Richards's paternal grandparents were socialists and civic leaders. His maternal
grandfather (Augustus Theodore Dupree), who toured Britain in a jazz big band
called Gus Dupree and his Boys, was an early influence on Richards's musical
ambitions and got him interested in playing guitar.
Richards's mother introduced him to the music of Billie Holiday, Louis Armstrong
and Duke Ellington, and bought him his first guitar — a Rosetti acoustic — for
seven pounds. His father was less encouraging: "Every time the poor guy came in
at night," Keith says, "he'd find me sitting at the top of the stairs with my
guitar, playing and banging on the wall for percussion. He was great about it
really. He'd only mutter, 'Stop that bloody noise.'" Richards's first guitar
hero was Scotty Moore.
Keith attended Wentworth Primary School, as did
Mick Jagger; the two knew each other as
schoolboys, and lived in the same neighbourhood until Richards's family moved to
another part of Dartford in 1954. From 1955 to 1959 Keith attended Dartford
Technical School (now named Wilmington Grammar School), where choirmaster Jake
Clair noticed his singing voice and recruited him into the school choir. As one
of a trio of boy sopranos Keith sang (among other performances) at Westminster
Abbey in front of Queen Elizabeth II - an experience that he has called his
"first taste of show biz."
In 1959, Keith was expelled from Dartford Technical School for truancy, and the
headmaster suggested he would be more at home at the art college in the
neighbouring town of Sidcup. At Sidcup Art College Keith devoted his time to
playing guitar after he heard American blues artists like Little Walter and Big
Bill Broonzy. He swapped a pile of records for his first electric guitar, a
hollow-body Höfner cutaway. Fellow Sidcup student and future musical colleague
Dick Taylor recalls, "There was a lot of music being played at Sidcup, and we'd
go into the empty classrooms and fool around with our guitars. ... Even in those
days Keith could play most of Chuck Berry's solos." Taylor also remembers Keith
experimenting with various drugs at Sidcup: "In order to stay up late with our
music and still get to Sidcup in the morning, Keith and I were on a pretty
steady diet of pep pills, which not only kept us awake but gave us a lift. We
took all kinds of things - pills that girls took for menstruation, inhalers like
Nostrilene, and other stuff. Opposite the college there was this little park
with an aviary that had a cockatoo in it. Cocky the Cockatoo we used to call it.
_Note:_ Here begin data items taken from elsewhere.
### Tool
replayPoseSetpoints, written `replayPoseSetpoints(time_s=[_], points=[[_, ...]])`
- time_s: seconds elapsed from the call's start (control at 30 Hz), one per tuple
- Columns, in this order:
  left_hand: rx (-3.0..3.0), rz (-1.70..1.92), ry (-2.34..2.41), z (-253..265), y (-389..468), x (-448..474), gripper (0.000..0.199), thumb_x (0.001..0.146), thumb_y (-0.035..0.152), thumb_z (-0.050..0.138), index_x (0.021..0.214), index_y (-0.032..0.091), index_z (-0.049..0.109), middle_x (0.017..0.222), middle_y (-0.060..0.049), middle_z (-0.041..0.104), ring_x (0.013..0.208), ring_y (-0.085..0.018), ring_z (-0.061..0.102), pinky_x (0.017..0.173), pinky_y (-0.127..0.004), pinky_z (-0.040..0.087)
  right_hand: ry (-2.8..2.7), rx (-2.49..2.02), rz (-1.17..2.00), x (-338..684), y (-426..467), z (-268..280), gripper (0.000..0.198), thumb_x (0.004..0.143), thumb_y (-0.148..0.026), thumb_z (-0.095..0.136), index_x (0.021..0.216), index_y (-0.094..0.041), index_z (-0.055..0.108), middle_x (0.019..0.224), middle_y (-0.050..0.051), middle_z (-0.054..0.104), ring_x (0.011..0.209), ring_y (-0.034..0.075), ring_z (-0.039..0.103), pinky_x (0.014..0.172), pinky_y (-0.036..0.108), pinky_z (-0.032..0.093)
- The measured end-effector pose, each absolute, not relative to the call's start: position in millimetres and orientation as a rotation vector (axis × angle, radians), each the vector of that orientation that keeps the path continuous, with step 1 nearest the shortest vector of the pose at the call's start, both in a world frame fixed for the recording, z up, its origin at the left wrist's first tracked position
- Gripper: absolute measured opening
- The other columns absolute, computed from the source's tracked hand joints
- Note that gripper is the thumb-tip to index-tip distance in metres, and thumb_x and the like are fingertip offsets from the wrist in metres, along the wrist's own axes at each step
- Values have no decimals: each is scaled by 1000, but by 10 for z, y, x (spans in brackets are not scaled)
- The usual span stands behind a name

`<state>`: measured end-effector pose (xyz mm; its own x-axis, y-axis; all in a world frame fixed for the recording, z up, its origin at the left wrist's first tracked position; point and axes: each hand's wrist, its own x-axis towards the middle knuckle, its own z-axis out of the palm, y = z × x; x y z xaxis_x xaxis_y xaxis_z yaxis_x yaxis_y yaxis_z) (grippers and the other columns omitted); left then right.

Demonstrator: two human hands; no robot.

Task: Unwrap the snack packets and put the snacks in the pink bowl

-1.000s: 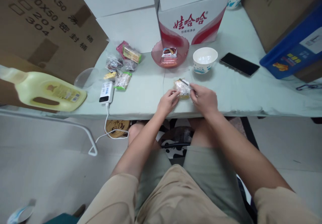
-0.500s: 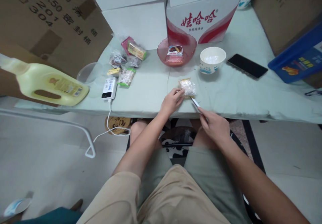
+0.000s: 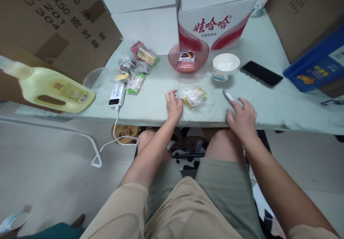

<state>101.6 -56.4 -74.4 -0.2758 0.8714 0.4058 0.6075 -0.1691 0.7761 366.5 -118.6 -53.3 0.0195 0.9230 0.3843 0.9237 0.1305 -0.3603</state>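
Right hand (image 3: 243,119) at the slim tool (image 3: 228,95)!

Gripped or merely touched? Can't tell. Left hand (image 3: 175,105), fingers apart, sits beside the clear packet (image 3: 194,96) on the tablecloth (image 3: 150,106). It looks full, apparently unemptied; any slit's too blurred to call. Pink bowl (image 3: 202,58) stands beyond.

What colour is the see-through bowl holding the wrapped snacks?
The bowl is pinkish red, seen best in the head view.

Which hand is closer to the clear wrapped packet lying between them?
Left. The left hand is close beside the packet, at its left side; the right hand is farther off, to its right and nearer the table's front edge.
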Motion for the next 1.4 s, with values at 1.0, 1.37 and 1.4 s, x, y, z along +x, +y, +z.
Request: replayPoseSetpoints(time_s=[1.0,1.37,1.4], points=[[1387,1486,1695,-670,-613,993,26,89,33,55,111,21,49,117,-11,60,100,-17,62,77,-27,52,-1454,-1521,454,3037,-639,-682,46,80,-47,52,115,-18,56,84,7,68,70,22,61,71,35,50],[932,1674,1713,-667,-529,997,37,86,17,48,120,24,37,125,-10,49,83,-11,65,72,-25,54,-1325,-1510,424,3054,-550,-786,55,82,-36,47,131,-12,38,93,8,57,68,18,56,73,36,50],[885,1704,1707,-665,-528,997,39,86,17,46,122,25,36,129,-11,45,89,-12,64,72,-25,55,-1309,-1489,418,3058,-552,-793,58,82,-36,46,134,-13,35,98,10,55,70,18,57,73,36,50]])
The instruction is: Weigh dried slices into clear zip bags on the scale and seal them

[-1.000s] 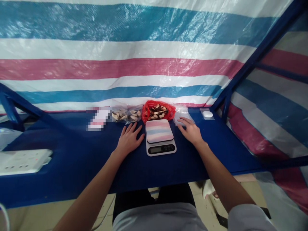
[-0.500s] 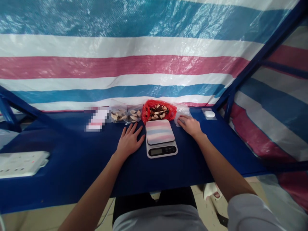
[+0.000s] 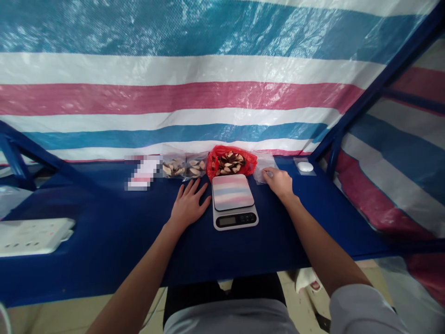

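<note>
My left hand (image 3: 189,202) lies flat on the blue table with its fingers spread, just left of a white kitchen scale (image 3: 236,220). The scale's display looks dark. At the scale's far right, my right hand (image 3: 279,182) has its fingers curled together at the near edge of clear plastic bags (image 3: 262,166), pinching there. Behind the scale, an open red plastic bag (image 3: 212,162) holds dark-edged dried slices (image 3: 233,162). Left of it stand two clear bags, one (image 3: 174,168) and another (image 3: 195,167), with pale slices inside.
A white oval object (image 3: 305,166) on a clear bag sits at the back right. A white power strip (image 3: 33,236) lies at the left, and a blurred-out item (image 3: 144,172) at the back. Striped plastic sheeting (image 3: 181,99) and blue frame bars (image 3: 347,118) enclose the table (image 3: 114,241).
My right hand's fingers have gone from stretched over the clear plastic bags to curled in a pinch at their edge. My left hand stays flat. The view has shifted slightly.
</note>
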Demonstrator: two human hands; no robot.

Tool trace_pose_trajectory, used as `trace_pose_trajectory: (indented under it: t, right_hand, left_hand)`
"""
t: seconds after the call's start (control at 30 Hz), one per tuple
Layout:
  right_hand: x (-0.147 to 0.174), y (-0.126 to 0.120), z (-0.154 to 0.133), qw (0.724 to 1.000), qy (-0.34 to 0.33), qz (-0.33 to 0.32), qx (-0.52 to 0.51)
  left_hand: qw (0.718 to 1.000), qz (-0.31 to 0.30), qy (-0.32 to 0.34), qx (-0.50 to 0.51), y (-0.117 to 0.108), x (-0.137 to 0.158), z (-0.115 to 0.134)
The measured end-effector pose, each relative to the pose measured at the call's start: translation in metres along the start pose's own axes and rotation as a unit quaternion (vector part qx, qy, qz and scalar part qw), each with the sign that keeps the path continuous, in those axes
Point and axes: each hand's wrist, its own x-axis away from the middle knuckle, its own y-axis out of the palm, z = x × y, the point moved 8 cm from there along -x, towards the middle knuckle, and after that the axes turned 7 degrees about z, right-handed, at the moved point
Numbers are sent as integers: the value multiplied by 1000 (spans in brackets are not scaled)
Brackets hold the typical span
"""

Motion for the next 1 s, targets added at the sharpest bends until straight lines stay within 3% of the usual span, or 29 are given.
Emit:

Keith used to feed it pep pills and make it stagger around on its perch. If ever
we were feeling bored we'd go and give another upper to Cocky."
One morning in 1961, on the train journey from Dartford to Sidcup, Keith
happened to get into the same carriage as Mick Jagger, who was then a student at
the London School of Economics. They recognized each other and began talking
about the LPs Jagger had with him - blues and rhythm & blues albums he had
acquired by mail-order from America. Keith was surprised and impressed that
Jagger not only shared his enthusiasm for Chuck Berry and Muddy Waters but also
that he owned such LPs which were extremely rare in Britain at the time. The two
discovered that they had a mutual friend in Dick Taylor, with whom Jagger was
singing in an amateur band called Little Boy Blue and the Blue Boys. Jagger
invited Keith to a rehearsal and soon afterwards Keith also joined the line-up.
The group disbanded after Jagger, Keith and Taylor met Brian Jones and Ian
Stewart, with whom they went on to form The Rolling Stones (Taylor left the band
in November 1962 to return to art school).
By mid-1962 Keith had left Sidcup Art College in favour of pursuing his
fledgling musical career and moved into a London flat with Jagger and Jones. His
parents divorced about the same time. Keith maintained close ties with his
mother, who was very supportive of his musical activities, but he became
estranged from his father and didn't resume contact with him until 1982.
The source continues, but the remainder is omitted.